■ WHAT IS EXPECTED
Scan the listing below for "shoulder", then report every line that has it.
──────────────────────────────
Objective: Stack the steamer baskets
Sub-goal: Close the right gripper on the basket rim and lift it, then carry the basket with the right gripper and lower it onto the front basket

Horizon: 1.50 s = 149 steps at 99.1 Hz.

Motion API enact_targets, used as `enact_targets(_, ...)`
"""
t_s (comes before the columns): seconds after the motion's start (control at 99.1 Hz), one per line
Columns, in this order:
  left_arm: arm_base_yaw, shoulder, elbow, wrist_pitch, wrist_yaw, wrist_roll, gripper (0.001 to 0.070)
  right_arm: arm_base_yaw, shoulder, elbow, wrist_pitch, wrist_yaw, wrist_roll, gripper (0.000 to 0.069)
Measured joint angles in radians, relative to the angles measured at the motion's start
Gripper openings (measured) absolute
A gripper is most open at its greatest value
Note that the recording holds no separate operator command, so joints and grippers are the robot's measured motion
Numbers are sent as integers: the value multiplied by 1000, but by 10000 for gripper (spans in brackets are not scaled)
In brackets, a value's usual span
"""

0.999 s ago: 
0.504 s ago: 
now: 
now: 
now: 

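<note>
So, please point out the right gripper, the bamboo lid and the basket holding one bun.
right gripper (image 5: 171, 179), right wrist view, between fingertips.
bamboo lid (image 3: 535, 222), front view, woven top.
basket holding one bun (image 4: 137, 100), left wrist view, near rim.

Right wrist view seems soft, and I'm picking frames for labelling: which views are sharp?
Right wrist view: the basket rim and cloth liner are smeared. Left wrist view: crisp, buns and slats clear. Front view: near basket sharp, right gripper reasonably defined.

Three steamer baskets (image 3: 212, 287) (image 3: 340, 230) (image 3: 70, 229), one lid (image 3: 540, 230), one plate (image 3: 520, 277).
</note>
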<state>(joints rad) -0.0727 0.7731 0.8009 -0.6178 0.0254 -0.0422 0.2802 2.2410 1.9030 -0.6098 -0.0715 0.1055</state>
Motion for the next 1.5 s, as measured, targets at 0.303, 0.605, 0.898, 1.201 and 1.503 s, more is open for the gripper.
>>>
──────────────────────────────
■ RESULT
  left_arm: arm_base_yaw, shoulder, elbow, wrist_pitch, wrist_yaw, wrist_roll, gripper (0.001 to 0.070)
  right_arm: arm_base_yaw, shoulder, elbow, wrist_pitch, wrist_yaw, wrist_roll, gripper (0.000 to 0.069)

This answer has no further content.